▶ TASK ITEM
The line with "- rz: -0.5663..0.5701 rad" and each line following it, up to the final line of the data, should be set down exactly; pictures stay out.

*** LISTED ENTRIES Section Begins ***

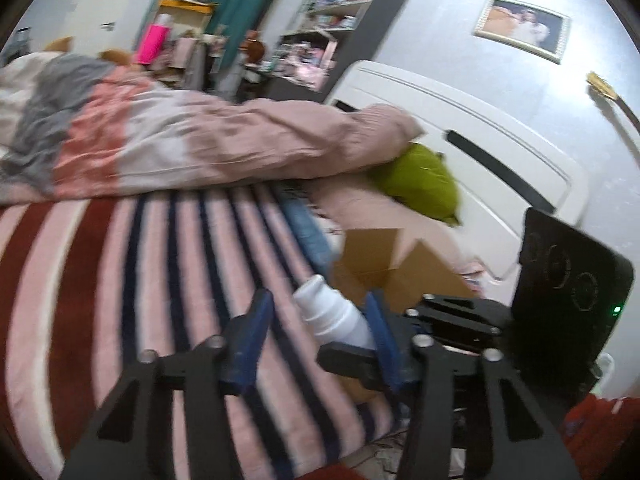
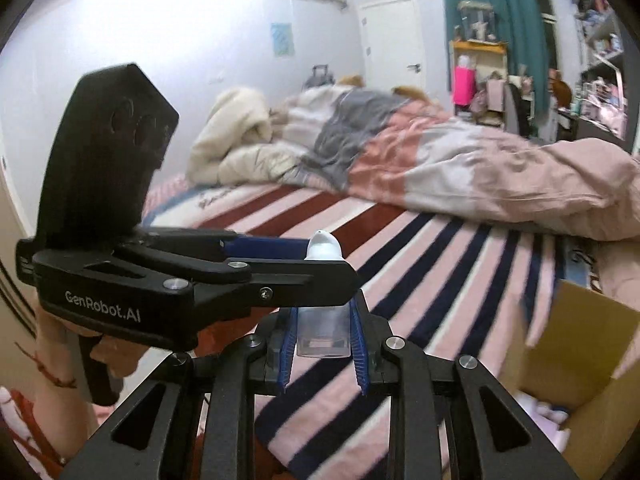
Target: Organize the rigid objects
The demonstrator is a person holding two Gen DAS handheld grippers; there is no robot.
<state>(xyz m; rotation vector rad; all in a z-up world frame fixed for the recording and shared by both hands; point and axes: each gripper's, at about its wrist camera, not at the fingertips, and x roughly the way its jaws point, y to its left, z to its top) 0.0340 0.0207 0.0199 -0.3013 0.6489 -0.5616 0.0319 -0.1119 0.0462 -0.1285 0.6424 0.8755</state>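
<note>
A white spray bottle (image 1: 334, 312) with a clear lower body (image 2: 322, 334) is held over the striped bed. My right gripper (image 2: 323, 320) is shut on the bottle's clear body. My left gripper (image 1: 316, 312) is open around the bottle's white top, its left blue finger (image 1: 252, 332) well apart from the bottle and its right blue finger (image 1: 380, 332) beside it. In the right wrist view the left gripper's body (image 2: 160, 276) crosses in front, with the bottle's nozzle (image 2: 323, 245) showing above it. An open cardboard box (image 2: 576, 364) stands to the right on the bed; it also shows in the left wrist view (image 1: 384, 264).
The bed has a red, pink and navy striped blanket (image 2: 400, 240), with a rumpled pink and grey duvet (image 2: 460, 164) behind. A green cushion (image 1: 420, 180) and a white headboard (image 1: 460, 128) lie beyond the box. Shelves (image 1: 340, 20) and clutter stand at the far wall.
</note>
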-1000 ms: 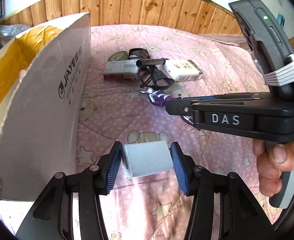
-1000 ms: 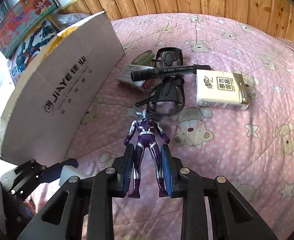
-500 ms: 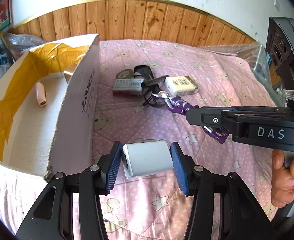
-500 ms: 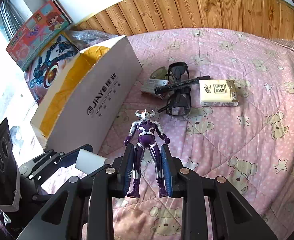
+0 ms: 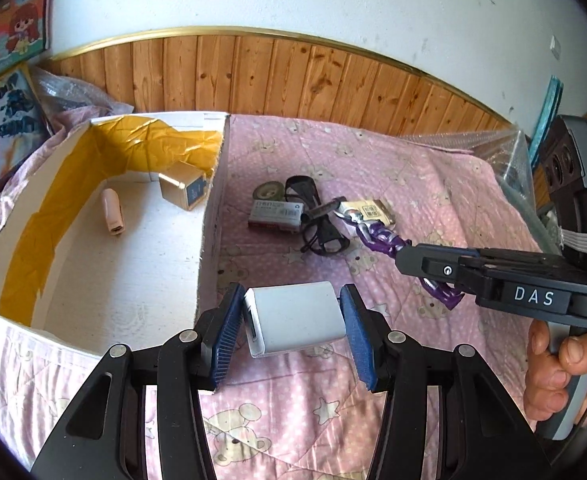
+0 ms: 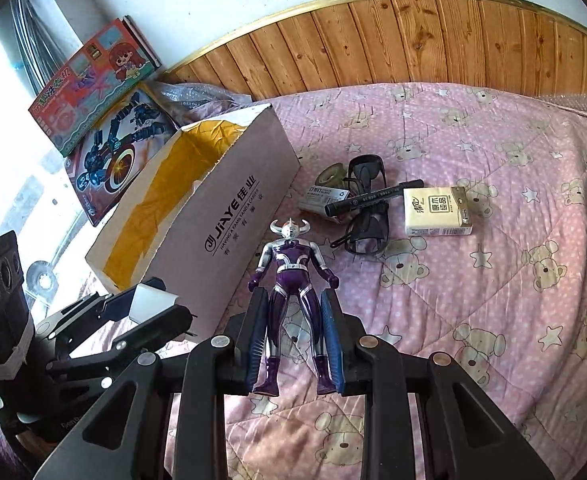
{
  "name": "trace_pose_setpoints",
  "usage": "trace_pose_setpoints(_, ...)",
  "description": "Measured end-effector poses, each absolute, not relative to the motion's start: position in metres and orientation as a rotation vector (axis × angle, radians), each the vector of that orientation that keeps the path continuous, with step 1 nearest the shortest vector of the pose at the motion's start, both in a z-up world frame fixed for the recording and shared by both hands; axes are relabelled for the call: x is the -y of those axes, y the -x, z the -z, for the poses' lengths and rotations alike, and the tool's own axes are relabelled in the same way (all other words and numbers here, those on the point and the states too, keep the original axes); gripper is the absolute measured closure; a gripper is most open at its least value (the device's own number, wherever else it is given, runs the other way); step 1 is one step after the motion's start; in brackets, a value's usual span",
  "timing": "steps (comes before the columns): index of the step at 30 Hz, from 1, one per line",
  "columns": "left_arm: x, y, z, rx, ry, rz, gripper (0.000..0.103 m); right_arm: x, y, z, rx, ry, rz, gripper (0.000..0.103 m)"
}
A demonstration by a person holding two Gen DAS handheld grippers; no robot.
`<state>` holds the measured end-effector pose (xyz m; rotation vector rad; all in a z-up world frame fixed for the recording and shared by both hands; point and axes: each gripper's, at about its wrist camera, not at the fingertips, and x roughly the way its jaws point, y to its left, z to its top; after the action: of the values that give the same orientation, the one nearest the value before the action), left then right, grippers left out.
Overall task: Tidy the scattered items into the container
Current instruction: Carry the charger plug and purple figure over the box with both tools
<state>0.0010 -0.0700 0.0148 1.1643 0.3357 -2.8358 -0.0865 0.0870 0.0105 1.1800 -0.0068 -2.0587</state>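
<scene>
Over the last second both claws rose clear of the bed (image 5: 433, 184) beside the cardboard box (image 5: 93, 248). The left claw (image 5: 293, 322) gripped the white charger (image 5: 297, 320); the right claw (image 6: 293, 336) clamped the purple action figure (image 6: 291, 276) (legs only). Both loads now stood higher than the box rim, ready for deposit.
</scene>
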Motion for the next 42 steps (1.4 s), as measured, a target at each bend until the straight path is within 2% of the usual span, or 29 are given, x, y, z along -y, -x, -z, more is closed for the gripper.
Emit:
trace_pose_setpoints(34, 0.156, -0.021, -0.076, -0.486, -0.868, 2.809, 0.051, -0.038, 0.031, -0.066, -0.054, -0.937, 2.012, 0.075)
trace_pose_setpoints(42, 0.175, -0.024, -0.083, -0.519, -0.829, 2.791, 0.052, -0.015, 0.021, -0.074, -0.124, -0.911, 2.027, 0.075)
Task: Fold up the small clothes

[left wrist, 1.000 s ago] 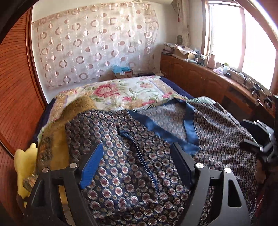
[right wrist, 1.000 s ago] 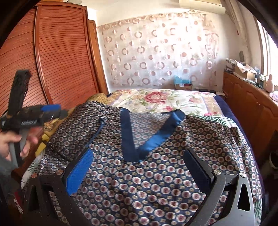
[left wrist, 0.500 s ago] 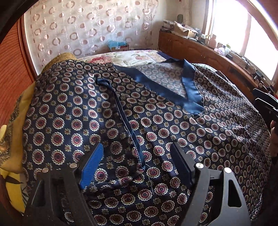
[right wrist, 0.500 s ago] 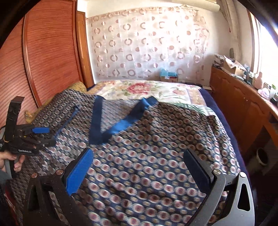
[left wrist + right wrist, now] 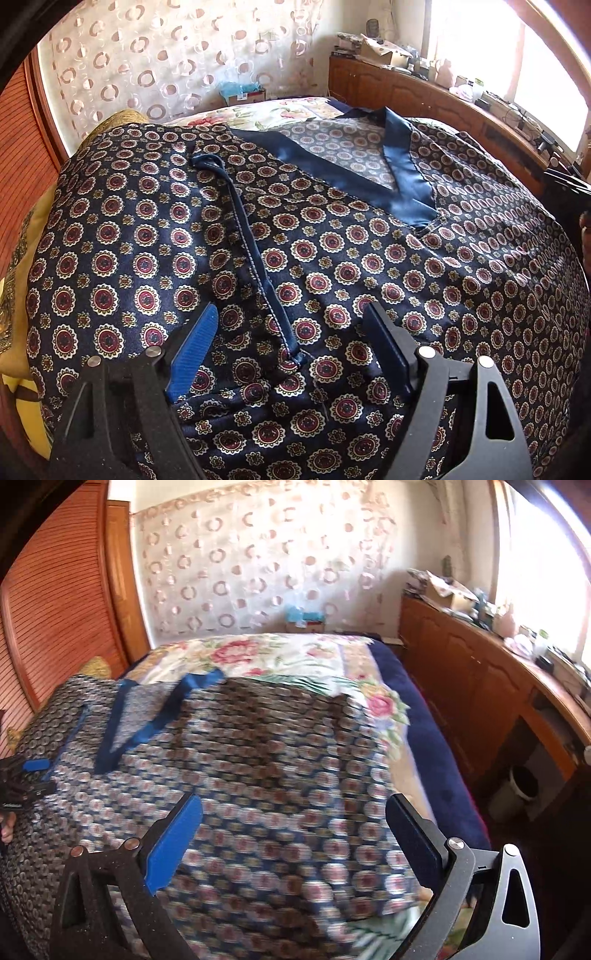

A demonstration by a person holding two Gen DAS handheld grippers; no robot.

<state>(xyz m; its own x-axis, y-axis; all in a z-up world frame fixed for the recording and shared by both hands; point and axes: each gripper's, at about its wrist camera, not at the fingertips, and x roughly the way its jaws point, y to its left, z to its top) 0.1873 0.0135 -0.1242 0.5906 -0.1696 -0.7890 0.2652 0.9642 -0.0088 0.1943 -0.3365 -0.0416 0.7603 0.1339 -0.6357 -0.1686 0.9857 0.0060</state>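
Observation:
A dark blue satin top [image 5: 332, 266] with red and cream medallions lies spread flat on the bed, its blue V-neck band [image 5: 399, 184] toward the far side. A narrow blue stitched strip [image 5: 255, 258] runs down its front. My left gripper [image 5: 290, 312] hovers just above the cloth with the strip's lower end between its fingers; the jaws are opening and the pads press on nothing. My right gripper [image 5: 293, 801] is over the right part of the top [image 5: 258, 746], near its right edge. Its jaws are closing but still wide, with only flat cloth under them. This view is blurred.
A floral bedspread [image 5: 295, 653] with a navy border covers the bed. A yellow cushion [image 5: 22, 258] lies at the left edge. A wooden sideboard [image 5: 480, 686] with clutter runs along the right wall, a bin [image 5: 517, 786] beside it. Slatted wooden doors [image 5: 55, 609] stand at the left.
The left gripper has sunk closer to the top and tilted down. The right gripper has swung right, from over the neckline toward the top's right edge.

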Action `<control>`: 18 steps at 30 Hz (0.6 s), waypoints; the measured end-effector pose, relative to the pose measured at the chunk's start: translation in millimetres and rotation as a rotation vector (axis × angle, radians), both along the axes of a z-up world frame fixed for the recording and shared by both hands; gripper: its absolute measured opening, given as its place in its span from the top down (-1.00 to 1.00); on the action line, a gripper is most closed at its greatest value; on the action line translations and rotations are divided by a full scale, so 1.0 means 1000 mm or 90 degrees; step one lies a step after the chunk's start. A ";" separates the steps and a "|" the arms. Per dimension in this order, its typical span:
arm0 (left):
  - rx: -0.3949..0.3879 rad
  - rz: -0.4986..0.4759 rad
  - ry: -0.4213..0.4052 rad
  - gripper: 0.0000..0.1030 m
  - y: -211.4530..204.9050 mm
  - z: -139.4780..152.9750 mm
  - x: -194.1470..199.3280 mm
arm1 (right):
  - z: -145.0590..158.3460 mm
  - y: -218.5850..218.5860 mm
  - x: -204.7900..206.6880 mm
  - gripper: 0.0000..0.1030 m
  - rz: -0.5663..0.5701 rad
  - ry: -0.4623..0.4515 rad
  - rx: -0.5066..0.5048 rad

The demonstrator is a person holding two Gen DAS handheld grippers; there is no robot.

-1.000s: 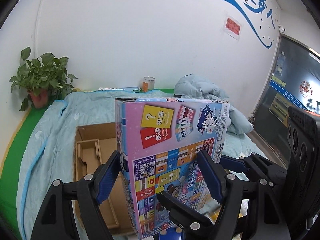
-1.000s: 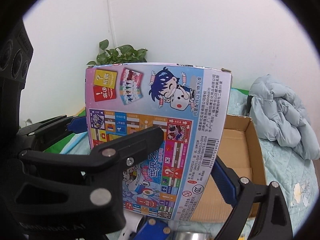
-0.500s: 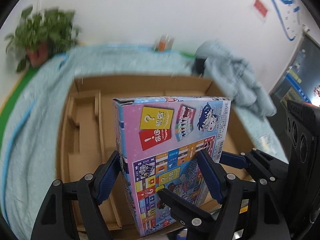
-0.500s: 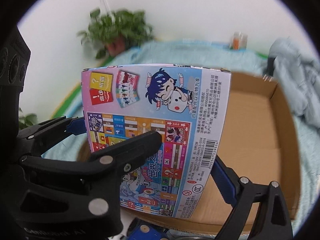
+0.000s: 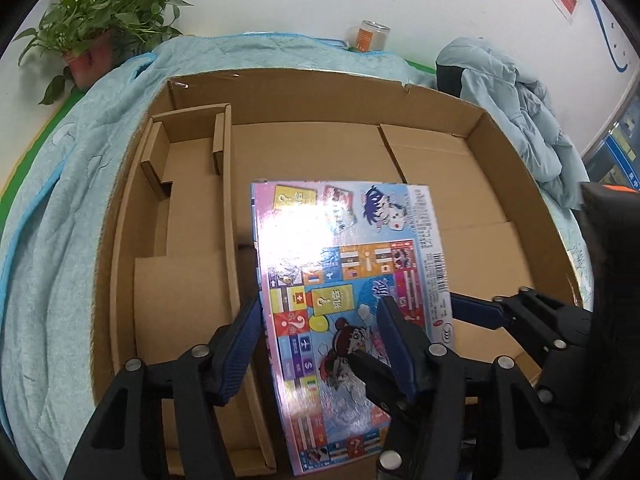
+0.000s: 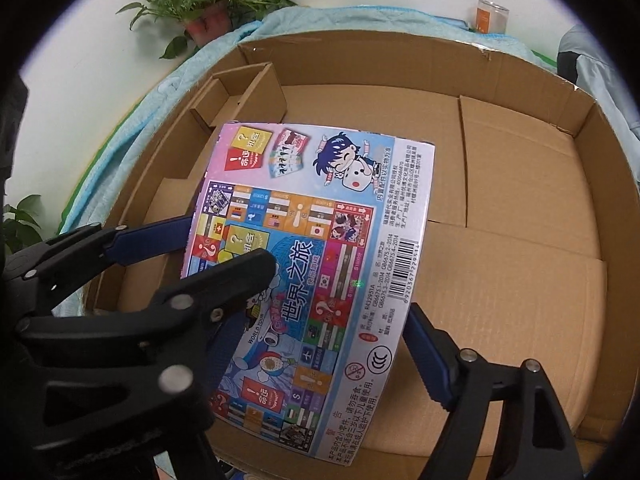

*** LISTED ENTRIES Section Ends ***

▶ EXPECTED ANSWER
  - rz: -0.5663..0.5701 rad
  - ry: -0.4623..0.4515 rad
  - rx: -0.5066..0.5048 rad

The demonstrator is a person holding two Gen DAS handheld grippers; there is no robot.

-1.000s: 
-1.000s: 
-0.500s: 
-0.500s: 
+0.000s: 
+0.000s: 

The exercise requires no further output.